Directions: Each line of the material must be repeated precisely, with the pictures left out.

- - - - -

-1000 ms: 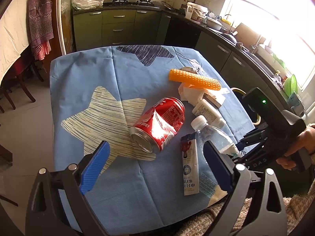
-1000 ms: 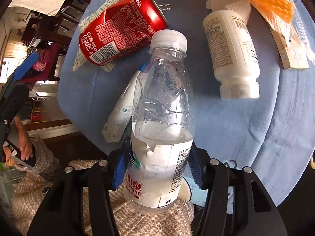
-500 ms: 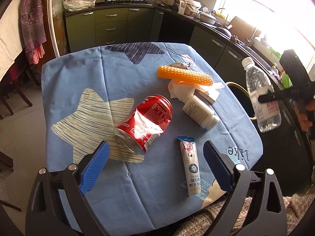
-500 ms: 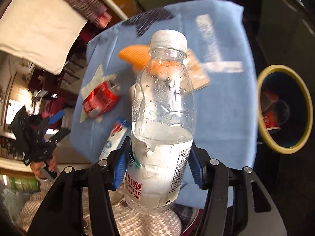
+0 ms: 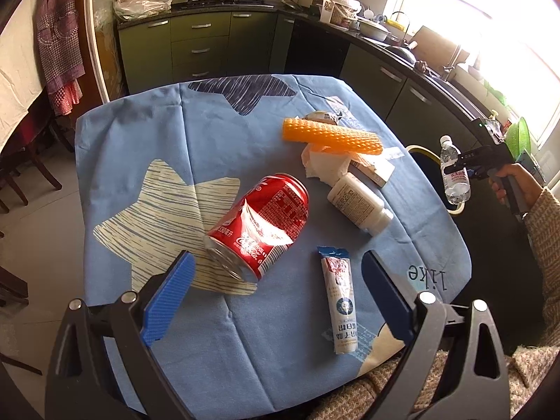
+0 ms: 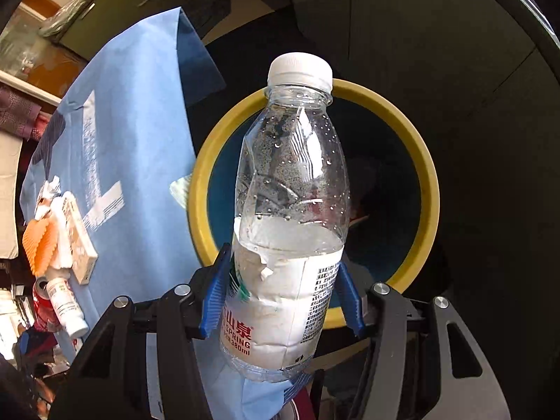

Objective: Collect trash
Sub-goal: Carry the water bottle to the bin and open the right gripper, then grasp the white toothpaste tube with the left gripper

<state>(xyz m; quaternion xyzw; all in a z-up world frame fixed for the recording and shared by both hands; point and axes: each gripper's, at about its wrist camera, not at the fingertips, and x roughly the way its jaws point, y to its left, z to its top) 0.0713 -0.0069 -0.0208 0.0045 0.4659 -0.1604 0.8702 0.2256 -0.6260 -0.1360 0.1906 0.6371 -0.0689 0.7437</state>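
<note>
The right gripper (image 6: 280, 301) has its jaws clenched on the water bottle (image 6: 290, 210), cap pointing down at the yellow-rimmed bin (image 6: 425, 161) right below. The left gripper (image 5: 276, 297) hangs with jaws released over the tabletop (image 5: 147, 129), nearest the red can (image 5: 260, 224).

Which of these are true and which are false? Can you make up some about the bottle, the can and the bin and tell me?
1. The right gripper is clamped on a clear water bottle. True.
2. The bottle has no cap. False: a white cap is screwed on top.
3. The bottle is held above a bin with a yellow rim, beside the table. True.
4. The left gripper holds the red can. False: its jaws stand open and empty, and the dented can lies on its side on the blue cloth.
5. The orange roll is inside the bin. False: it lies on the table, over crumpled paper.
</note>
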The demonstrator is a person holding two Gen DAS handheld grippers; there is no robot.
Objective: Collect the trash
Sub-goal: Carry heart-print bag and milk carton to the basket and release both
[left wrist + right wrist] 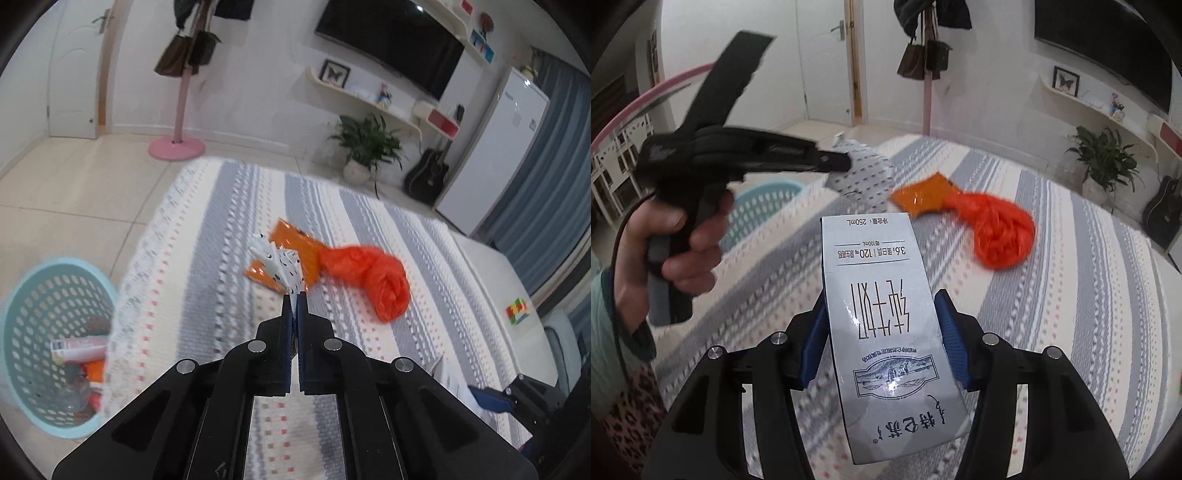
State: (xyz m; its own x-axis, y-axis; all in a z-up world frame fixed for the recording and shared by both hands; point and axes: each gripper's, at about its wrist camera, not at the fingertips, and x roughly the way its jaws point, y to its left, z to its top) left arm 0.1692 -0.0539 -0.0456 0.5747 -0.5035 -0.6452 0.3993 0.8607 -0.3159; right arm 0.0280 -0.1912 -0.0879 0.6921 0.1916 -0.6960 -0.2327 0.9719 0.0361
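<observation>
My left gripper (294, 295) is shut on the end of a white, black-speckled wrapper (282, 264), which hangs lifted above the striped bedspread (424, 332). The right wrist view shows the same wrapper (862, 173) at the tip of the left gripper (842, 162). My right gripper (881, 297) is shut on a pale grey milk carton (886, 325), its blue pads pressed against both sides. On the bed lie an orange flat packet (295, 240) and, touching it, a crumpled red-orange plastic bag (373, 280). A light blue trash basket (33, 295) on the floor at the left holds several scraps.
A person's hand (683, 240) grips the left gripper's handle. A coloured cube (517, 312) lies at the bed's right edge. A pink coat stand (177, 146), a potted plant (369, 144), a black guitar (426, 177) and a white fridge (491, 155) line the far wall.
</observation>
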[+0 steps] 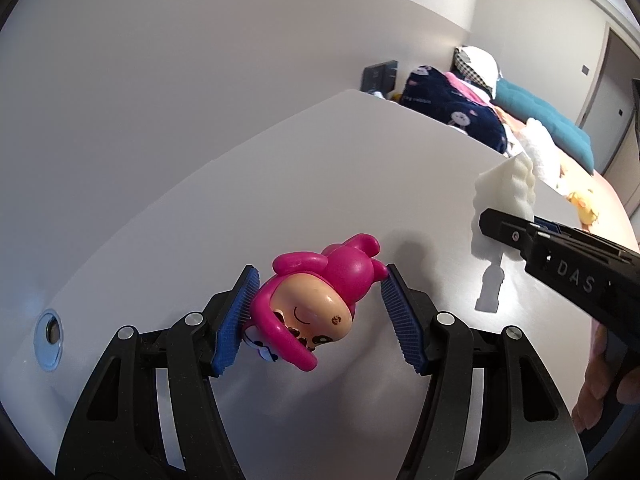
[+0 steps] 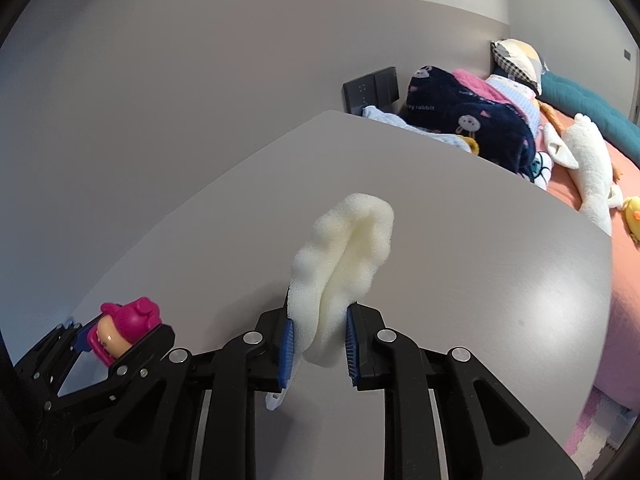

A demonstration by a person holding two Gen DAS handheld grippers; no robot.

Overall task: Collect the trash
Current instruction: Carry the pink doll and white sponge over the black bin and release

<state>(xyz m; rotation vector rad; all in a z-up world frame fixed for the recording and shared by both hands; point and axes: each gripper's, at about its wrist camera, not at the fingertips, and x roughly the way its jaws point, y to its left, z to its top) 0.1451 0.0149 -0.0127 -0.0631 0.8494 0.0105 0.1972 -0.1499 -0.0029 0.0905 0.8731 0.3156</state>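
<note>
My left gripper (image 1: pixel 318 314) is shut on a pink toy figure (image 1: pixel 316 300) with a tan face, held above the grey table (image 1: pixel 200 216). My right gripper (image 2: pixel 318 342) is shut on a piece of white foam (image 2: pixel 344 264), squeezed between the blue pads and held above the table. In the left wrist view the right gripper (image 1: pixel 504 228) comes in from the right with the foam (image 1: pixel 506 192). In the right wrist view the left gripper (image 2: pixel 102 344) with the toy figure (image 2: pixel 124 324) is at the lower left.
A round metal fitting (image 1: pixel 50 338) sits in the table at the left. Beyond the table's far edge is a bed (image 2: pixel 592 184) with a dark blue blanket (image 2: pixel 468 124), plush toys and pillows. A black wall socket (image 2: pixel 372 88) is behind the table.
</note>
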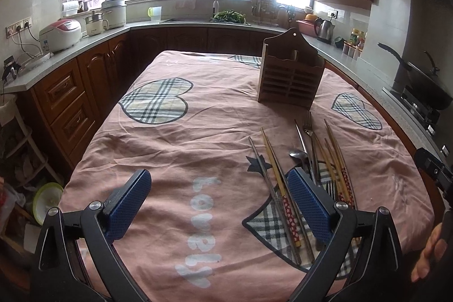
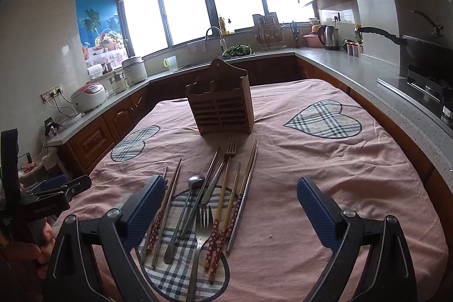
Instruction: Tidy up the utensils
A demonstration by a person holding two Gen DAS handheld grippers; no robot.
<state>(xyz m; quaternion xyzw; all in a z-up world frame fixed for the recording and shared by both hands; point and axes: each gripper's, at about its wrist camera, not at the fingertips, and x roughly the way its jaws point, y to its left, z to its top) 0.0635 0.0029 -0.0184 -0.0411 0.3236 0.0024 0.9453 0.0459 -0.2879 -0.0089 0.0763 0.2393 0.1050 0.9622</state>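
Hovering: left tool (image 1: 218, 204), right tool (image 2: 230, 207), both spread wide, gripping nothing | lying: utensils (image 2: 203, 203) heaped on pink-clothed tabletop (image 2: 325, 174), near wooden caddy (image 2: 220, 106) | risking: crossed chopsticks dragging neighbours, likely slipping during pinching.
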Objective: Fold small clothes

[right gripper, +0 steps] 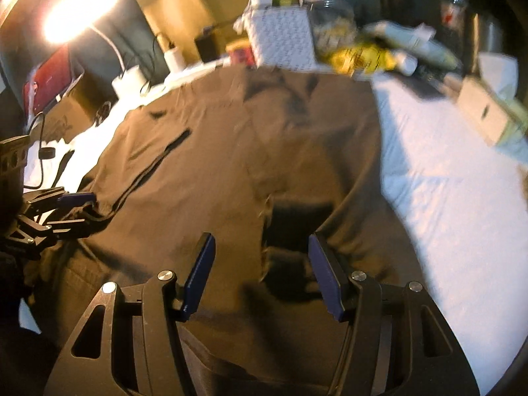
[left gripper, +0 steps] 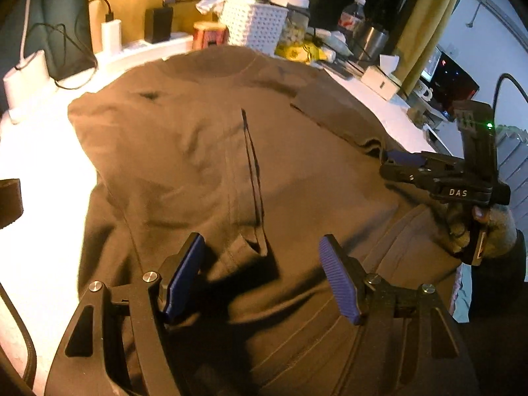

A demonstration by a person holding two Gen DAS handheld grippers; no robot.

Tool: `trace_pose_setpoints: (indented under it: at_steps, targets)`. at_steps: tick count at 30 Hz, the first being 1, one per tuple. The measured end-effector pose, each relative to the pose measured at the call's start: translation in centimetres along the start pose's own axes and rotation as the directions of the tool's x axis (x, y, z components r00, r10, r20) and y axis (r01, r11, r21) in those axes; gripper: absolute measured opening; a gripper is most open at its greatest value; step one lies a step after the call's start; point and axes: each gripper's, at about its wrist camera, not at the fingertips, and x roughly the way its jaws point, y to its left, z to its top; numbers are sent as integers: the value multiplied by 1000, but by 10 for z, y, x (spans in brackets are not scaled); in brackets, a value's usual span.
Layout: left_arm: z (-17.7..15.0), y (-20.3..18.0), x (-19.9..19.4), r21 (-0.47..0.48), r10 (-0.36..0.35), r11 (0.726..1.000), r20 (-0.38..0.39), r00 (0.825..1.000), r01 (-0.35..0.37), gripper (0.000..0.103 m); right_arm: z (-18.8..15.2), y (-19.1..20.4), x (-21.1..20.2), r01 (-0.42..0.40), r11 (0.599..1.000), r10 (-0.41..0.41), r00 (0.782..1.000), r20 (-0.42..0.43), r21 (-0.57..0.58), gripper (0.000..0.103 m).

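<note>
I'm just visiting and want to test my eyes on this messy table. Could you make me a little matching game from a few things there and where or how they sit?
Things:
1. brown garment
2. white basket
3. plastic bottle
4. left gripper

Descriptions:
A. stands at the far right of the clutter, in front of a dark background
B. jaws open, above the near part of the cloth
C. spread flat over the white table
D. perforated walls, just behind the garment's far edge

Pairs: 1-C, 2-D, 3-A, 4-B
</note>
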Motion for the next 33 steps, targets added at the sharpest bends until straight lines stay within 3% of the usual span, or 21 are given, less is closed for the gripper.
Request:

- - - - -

Response to the task:
-1000 ms: 
-1000 ms: 
-500 ms: 
-500 ms: 
+0 ms: 
+0 ms: 

Objective: Collect trash
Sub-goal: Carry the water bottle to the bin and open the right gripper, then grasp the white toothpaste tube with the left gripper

<state>(xyz m; quaternion xyzw; all in a z-up world frame fixed for the recording and shared by both hands; point and axes: each gripper's, at about its wrist camera, not at the fingertips, and x roughly the way its jaws point, y to its left, z to its top) 0.0713 -0.0069 -0.0208 0.0045 0.4659 -0.1604 0.8702 0.2256 -0.6260 -0.1360 0.1906 0.6371 -0.0689 0.7437</state>
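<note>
The right gripper (image 6: 280, 301) has its jaws clenched on the water bottle (image 6: 290, 210), cap pointing down at the yellow-rimmed bin (image 6: 425, 161) right below. The left gripper (image 5: 276, 297) hangs with jaws released over the tabletop (image 5: 147, 129), nearest the red can (image 5: 260, 224).

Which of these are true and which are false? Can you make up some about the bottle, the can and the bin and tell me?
1. The right gripper is clamped on a clear water bottle. True.
2. The bottle has no cap. False: a white cap is screwed on top.
3. The bottle is held above a bin with a yellow rim, beside the table. True.
4. The left gripper holds the red can. False: its jaws stand open and empty, and the dented can lies on its side on the blue cloth.
5. The orange roll is inside the bin. False: it lies on the table, over crumpled paper.
</note>
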The demonstrator is a person holding two Gen DAS handheld grippers; there is no robot.
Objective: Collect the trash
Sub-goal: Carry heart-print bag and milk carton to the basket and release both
[left wrist + right wrist] 
State: (xyz m; its own x-axis, y-axis; all in a z-up world frame fixed for the recording and shared by both hands; point and axes: each gripper's, at about its wrist camera, not at the fingertips, and x roughly the way its jaws point, y to its left, z to its top) left arm 0.1692 -0.0539 -0.0456 0.5747 -0.5035 -0.6452 0.3993 0.8607 -0.3159; right arm 0.0280 -0.1912 -0.0879 0.6921 0.1916 -0.6960 -0.2327 0.9719 0.0361
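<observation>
My left gripper (294, 295) is shut on the end of a white, black-speckled wrapper (282, 264), which hangs lifted above the striped bedspread (424, 332). The right wrist view shows the same wrapper (862, 173) at the tip of the left gripper (842, 162). My right gripper (881, 297) is shut on a pale grey milk carton (886, 325), its blue pads pressed against both sides. On the bed lie an orange flat packet (295, 240) and, touching it, a crumpled red-orange plastic bag (373, 280). A light blue trash basket (33, 295) on the floor at the left holds several scraps.
A person's hand (683, 240) grips the left gripper's handle. A coloured cube (517, 312) lies at the bed's right edge. A pink coat stand (177, 146), a potted plant (369, 144), a black guitar (426, 177) and a white fridge (491, 155) line the far wall.
</observation>
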[+0 steps] 
[+0 steps] 

A demonstration by a person holding two Gen DAS handheld grippers; no robot.

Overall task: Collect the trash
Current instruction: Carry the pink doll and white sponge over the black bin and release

<state>(xyz m; rotation vector rad; all in a z-up world frame fixed for the recording and shared by both hands; point and axes: each gripper's, at about its wrist camera, not at the fingertips, and x roughly the way its jaws point, y to its left, z to its top) 0.1451 0.0149 -0.0127 -0.0631 0.8494 0.0105 0.1972 -0.1499 -0.0029 0.0905 0.8731 0.3156</state>
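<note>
My left gripper (image 1: pixel 318 314) is shut on a pink toy figure (image 1: pixel 316 300) with a tan face, held above the grey table (image 1: pixel 200 216). My right gripper (image 2: pixel 318 342) is shut on a piece of white foam (image 2: pixel 344 264), squeezed between the blue pads and held above the table. In the left wrist view the right gripper (image 1: pixel 504 228) comes in from the right with the foam (image 1: pixel 506 192). In the right wrist view the left gripper (image 2: pixel 102 344) with the toy figure (image 2: pixel 124 324) is at the lower left.
A round metal fitting (image 1: pixel 50 338) sits in the table at the left. Beyond the table's far edge is a bed (image 2: pixel 592 184) with a dark blue blanket (image 2: pixel 468 124), plush toys and pillows. A black wall socket (image 2: pixel 372 88) is behind the table.
</note>
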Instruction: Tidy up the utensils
A demonstration by a person holding two Gen DAS handheld grippers; no robot.
<state>(xyz m; quaternion xyzw; all in a z-up world frame fixed for the recording and shared by both hands; point and axes: each gripper's, at about its wrist camera, not at the fingertips, and x roughly the way its jaws point, y to its left, z to its top) 0.0635 0.0029 -0.0184 -0.0411 0.3236 0.0024 0.9453 0.0459 -0.2879 -0.0089 0.0763 0.2393 0.1050 0.9622</state>
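Hovering: left tool (image 1: 218, 204), right tool (image 2: 230, 207), both spread wide, gripping nothing | lying: utensils (image 2: 203, 203) heaped on pink-clothed tabletop (image 2: 325, 174), near wooden caddy (image 2: 220, 106) | risking: crossed chopsticks dragging neighbours, likely slipping during pinching.
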Objective: Fold small clothes

[right gripper, +0 steps] 
[left gripper, +0 steps] 

A demonstration by a person holding two Gen DAS handheld grippers; no robot.

Tool: `trace_pose_setpoints: (indented under it: at_steps, targets)`. at_steps: tick count at 30 Hz, the first being 1, one per tuple. The measured end-effector pose, each relative to the pose measured at the call's start: translation in centimetres along the start pose's own axes and rotation as the directions of the tool's x axis (x, y, z components r00, r10, r20) and y axis (r01, r11, r21) in those axes; gripper: absolute measured opening; a gripper is most open at its greatest value; step one lies a step after the call's start; point and axes: each gripper's, at about its wrist camera, not at the fingertips, and x roughly the way its jaws point, y to its left, z to its top; numbers are sent as integers: the value multiplied by 1000, but by 10 for z, y, x (spans in brackets are not scaled); in brackets, a value's usual span.
Layout: left_arm: z (-17.7..15.0), y (-20.3..18.0), x (-19.9..19.4), r21 (-0.47..0.48), r10 (-0.36..0.35), r11 (0.726..1.000), r20 (-0.38..0.39), r00 (0.825..1.000), r01 (-0.35..0.37), gripper (0.000..0.103 m); right_arm: z (-18.8..15.2), y (-19.1..20.4), x (-21.1..20.2), r01 (-0.42..0.40), r11 (0.599..1.000), r10 (-0.41..0.41), r00 (0.782..1.000), r20 (-0.42..0.43), r21 (-0.57..0.58), gripper (0.000..0.103 m).

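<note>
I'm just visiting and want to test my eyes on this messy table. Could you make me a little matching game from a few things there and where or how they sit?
Things:
1. brown garment
2. white basket
3. plastic bottle
4. left gripper

Descriptions:
A. stands at the far right of the clutter, in front of a dark background
B. jaws open, above the near part of the cloth
C. spread flat over the white table
D. perforated walls, just behind the garment's far edge

Pairs: 1-C, 2-D, 3-A, 4-B
</note>
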Motion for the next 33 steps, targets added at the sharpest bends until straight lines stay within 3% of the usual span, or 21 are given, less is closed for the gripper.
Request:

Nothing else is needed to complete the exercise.